The government has so much money, what need does Oracle have of anybody else's?

Furthermore, what money the government doesn't itself have, it can pressure others into spending, on occasion. e.g. that Bytedance/Oracle deal

Oracle had $57 billion in revenue in 2025, up 8% from last year. You do make the excellent observation that it's not as high or spiky as other tech companies. It is, however, consistent, and they've been at it much longer than most on the list (founded 1977).

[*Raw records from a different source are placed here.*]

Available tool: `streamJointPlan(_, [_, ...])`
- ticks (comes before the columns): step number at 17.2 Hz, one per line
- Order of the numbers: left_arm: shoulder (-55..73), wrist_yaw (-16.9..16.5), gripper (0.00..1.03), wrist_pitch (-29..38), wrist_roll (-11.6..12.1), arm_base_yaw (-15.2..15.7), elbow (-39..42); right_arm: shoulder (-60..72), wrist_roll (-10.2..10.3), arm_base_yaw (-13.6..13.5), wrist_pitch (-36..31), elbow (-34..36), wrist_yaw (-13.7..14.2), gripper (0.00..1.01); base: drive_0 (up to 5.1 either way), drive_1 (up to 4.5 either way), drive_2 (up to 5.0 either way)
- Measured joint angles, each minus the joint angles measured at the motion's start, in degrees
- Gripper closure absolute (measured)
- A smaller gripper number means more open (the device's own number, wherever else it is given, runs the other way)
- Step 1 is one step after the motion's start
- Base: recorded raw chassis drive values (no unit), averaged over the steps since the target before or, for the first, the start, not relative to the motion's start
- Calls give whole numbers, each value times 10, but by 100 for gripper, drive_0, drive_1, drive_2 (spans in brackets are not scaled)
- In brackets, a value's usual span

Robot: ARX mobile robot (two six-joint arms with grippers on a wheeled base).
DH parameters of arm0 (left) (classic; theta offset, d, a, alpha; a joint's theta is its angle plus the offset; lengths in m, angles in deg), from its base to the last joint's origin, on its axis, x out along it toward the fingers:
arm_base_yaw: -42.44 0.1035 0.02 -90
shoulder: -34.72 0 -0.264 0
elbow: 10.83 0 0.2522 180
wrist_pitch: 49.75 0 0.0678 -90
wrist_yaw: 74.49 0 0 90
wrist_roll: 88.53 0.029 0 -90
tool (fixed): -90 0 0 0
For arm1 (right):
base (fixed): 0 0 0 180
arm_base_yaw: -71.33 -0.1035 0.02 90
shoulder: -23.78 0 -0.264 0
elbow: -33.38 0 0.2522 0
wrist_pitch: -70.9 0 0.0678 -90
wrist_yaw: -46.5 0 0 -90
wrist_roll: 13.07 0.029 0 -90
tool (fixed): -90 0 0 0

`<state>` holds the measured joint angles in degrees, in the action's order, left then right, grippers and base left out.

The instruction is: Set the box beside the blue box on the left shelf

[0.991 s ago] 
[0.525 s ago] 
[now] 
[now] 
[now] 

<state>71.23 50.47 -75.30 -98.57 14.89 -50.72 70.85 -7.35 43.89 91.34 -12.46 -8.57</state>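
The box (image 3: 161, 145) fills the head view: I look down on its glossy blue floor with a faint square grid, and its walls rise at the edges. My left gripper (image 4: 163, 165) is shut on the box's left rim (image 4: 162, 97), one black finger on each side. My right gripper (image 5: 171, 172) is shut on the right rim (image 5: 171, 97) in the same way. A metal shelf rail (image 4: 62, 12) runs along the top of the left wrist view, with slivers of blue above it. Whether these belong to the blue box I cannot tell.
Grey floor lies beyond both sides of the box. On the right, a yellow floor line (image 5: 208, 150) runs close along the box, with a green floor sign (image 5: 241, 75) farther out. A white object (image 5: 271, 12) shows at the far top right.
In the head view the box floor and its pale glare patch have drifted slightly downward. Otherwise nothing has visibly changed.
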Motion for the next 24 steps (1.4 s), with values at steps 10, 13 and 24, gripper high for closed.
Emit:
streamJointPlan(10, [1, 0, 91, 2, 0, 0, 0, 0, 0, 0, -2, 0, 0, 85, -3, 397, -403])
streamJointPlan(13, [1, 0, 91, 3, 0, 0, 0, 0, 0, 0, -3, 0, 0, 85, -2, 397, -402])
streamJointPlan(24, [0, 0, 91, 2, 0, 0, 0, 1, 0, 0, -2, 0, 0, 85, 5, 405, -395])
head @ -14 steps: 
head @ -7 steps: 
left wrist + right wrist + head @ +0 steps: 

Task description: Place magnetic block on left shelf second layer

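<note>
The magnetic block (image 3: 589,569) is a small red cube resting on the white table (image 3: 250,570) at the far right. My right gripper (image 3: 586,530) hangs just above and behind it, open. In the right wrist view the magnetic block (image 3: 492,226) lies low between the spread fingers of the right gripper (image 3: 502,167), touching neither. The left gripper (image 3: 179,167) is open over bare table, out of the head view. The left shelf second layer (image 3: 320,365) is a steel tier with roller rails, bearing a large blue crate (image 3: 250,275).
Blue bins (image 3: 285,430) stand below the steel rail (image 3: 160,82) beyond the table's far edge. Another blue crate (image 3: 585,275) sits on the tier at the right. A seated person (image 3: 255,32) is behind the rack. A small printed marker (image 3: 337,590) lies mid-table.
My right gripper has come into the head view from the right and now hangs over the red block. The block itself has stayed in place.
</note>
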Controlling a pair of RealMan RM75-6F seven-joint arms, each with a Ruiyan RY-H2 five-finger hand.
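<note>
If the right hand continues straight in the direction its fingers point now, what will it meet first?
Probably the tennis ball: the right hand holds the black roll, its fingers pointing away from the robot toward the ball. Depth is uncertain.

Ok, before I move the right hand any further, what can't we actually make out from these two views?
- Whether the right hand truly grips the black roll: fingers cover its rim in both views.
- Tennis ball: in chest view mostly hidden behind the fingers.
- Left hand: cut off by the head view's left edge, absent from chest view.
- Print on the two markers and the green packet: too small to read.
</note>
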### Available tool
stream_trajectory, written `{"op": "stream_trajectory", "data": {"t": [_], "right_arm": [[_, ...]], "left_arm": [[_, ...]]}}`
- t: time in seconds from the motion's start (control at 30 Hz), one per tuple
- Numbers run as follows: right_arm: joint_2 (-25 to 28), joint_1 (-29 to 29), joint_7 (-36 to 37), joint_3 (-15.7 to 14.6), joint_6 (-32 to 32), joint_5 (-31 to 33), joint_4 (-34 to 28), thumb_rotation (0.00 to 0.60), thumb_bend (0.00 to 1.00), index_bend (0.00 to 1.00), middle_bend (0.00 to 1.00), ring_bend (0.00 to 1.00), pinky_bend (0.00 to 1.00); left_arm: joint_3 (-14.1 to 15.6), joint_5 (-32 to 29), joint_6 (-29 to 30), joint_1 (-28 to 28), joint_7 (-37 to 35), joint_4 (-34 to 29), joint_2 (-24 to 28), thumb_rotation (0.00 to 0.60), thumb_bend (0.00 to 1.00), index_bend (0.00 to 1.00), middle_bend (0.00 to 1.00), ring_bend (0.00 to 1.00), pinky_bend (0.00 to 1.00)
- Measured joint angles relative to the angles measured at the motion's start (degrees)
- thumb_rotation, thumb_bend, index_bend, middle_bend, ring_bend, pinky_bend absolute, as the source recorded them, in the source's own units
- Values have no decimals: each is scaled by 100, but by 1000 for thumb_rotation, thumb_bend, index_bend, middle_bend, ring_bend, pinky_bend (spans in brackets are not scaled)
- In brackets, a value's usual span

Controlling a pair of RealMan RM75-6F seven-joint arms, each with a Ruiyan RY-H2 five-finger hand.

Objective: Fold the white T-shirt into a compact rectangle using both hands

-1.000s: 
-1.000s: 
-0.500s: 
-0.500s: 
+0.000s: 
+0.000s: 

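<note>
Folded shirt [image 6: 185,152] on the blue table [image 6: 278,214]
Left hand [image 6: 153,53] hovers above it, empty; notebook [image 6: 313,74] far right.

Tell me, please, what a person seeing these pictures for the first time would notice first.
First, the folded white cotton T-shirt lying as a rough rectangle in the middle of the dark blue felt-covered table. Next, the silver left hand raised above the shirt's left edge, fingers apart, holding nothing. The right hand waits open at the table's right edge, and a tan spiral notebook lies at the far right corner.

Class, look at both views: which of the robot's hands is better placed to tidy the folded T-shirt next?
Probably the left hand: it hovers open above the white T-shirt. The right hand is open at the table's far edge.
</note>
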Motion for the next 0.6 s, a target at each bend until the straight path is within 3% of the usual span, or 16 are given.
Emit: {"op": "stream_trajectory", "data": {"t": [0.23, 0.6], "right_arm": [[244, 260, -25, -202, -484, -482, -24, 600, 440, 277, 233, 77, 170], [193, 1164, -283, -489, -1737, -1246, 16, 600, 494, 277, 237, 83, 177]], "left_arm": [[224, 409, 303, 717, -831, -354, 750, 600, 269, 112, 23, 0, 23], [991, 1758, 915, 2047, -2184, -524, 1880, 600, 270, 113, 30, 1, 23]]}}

That last fact probably matters most regarding Ellison's fortune. Their "boring IBM style thing" continues to grow, slowly, and continues to make him money (a lot of it, given his continually-owned large stake); even if the velocity isn't as high as other billionaires, he started a lot earlier than they did.

> Why does anyone other than the government give them money?

I asked a similar question of a relative who was all-in on Microsoft in the '90s. His response was simple: "reliability and expectation of business-oriented service." When a company's been around since 1977, there's more trust they'll be around 10 years out. Oracle is many things, but it's not a company with a notorious "killed by" list of abandoned critical projects that other companies were relying upon to prop their revenue streams. And, if you spend enough money with them, they tend to put someone on helping you solve your problems to keep your business; this is something the alternatives do as well, but Oracle's seen a lot more business problems and has a big portfolio of past solutions that worked.

I got to be a fly on the wall at one of the FAANGs transitioning off an Oracle DB, and the process took about 3x longer than scoped. The reason? Conservative decisionmaking: all the money flowed through the Oracle DBs, and you cannot screw with the money flow. This goes beyond the need for a business to make revenue; failing to properly track your money flow can put you out of compliance with financial laws and make people go to jail. They trusted their in-house databases for tracking user PII, for keeping the core services running, for doing internal infrastructure monitoring and employee recordkeeping... It took convincing to get every stakeholder to trust it with the money.

Companies buy in with Oracle because they have some confidence they won't go to jail for doing so.